## What you are asked to do
Each line of the data below goes into the copy exactly; pictures do not.

##### Dataset section #####

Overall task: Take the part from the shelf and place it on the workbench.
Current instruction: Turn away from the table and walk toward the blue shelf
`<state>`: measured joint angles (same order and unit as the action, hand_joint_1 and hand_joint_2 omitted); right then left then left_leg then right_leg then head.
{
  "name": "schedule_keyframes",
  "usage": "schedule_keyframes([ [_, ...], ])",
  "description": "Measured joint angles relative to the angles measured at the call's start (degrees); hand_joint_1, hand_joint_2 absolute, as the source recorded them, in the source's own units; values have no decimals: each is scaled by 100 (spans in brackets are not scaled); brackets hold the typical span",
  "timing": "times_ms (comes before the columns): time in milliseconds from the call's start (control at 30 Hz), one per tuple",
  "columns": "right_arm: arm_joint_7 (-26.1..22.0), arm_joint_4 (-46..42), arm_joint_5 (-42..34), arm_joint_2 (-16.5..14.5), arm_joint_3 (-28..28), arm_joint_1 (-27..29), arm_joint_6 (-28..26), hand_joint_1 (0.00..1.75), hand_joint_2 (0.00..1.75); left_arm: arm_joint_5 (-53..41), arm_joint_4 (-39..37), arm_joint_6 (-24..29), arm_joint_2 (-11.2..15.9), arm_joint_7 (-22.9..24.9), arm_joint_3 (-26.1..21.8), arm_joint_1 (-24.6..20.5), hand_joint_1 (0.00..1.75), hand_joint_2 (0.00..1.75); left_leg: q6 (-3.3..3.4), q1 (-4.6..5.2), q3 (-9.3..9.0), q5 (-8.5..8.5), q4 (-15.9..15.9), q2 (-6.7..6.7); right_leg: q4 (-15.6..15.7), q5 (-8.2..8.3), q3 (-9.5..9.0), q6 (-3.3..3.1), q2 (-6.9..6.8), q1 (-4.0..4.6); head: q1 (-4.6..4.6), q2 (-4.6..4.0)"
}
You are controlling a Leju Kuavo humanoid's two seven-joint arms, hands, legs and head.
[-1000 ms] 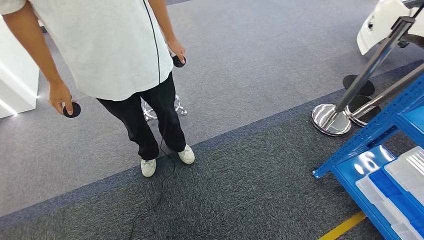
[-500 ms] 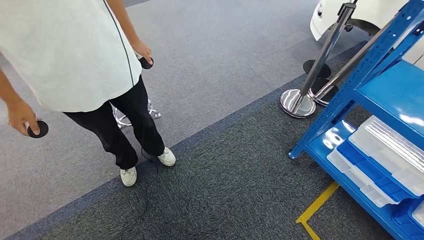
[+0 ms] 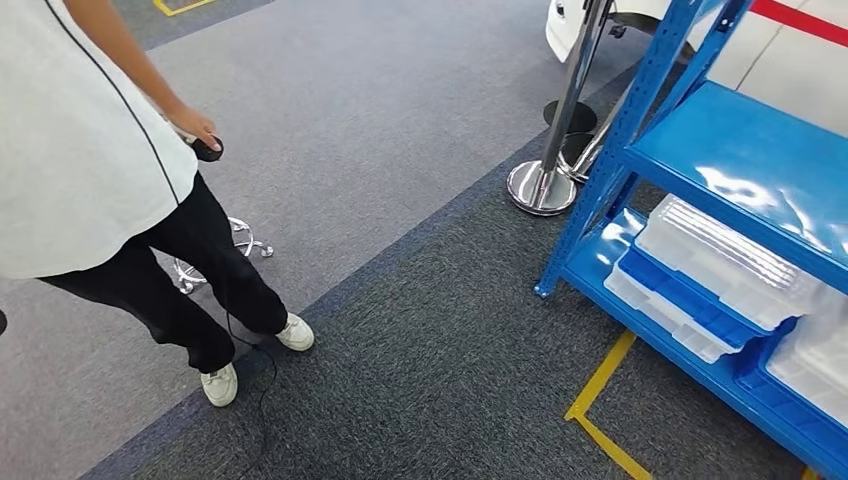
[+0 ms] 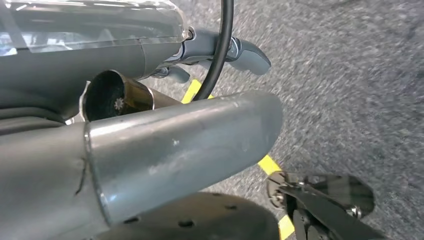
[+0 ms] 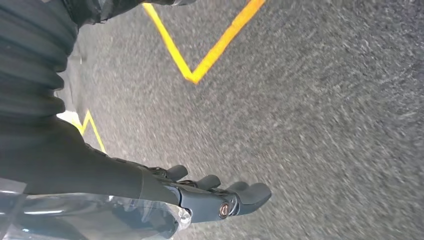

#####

## Your response
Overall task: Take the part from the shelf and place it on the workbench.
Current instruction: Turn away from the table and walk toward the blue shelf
`<state>`: measured joint angles (same order and unit as the action, hand_joint_1 and hand_joint_2 omitted); right then left then left_leg then right_leg then head.
{
  "name": "schedule_keyframes",
  "usage": "schedule_keyframes([ [_, ...], ])",
  "description": "Measured joint angles relative to the angles measured at the call's start (degrees); hand_joint_1, hand_joint_2 absolute, as the source recorded them, in the source's own units; values have no decimals: each is scaled by 100 (spans in brackets are not scaled); brackets hold the typical span",
  "timing": "times_ms (comes before the columns): time in milliseconds from the call's start (control at 30 Hz), one per tuple",
  "columns": "right_arm: arm_joint_7 (-26.1..22.0), arm_joint_4 (-46..42), arm_joint_5 (-42..34), arm_joint_2 (-16.5..14.5), arm_joint_3 (-28..28), arm_joint_1 (-27..29), arm_joint_6 (-28..26), hand_joint_1 (0.00..1.75), hand_joint_2 (0.00..1.75); left_arm: arm_joint_5 (-53..41), arm_joint_4 (-39..37), arm_joint_6 (-24..29), arm_joint_2 (-11.2..15.9), arm_joint_7 (-22.9..24.9), arm_joint_3 (-26.1..21.8), arm_joint_1 (-24.6..20.5), hand_joint_1 (0.00..1.75), hand_joint_2 (0.00..1.75); left_leg: q6 (-3.3..3.4), q1 (-4.6..5.2), q3 (-9.3..9.0), q5 (-8.5..8.5), q4 (-15.9..15.9), q2 (-6.7..6.7); right_leg: q4 (-15.6..15.7), q5 (-8.2..8.3), q3 (-9.5..9.0), q6 (-3.3..3.1), q2 (-6.9..6.8), q1 (-4.0..4.6); head: q1 (-4.6..4.6), q2 (-4.6..4.0)"
}
You are controlling a Leju Kuavo humanoid's two seven-joint arms, hands, legs and head.
[-1000 ms] 
[-500 ms] 
[+0 ms] 
[+0 ms] 
[+0 ms] 

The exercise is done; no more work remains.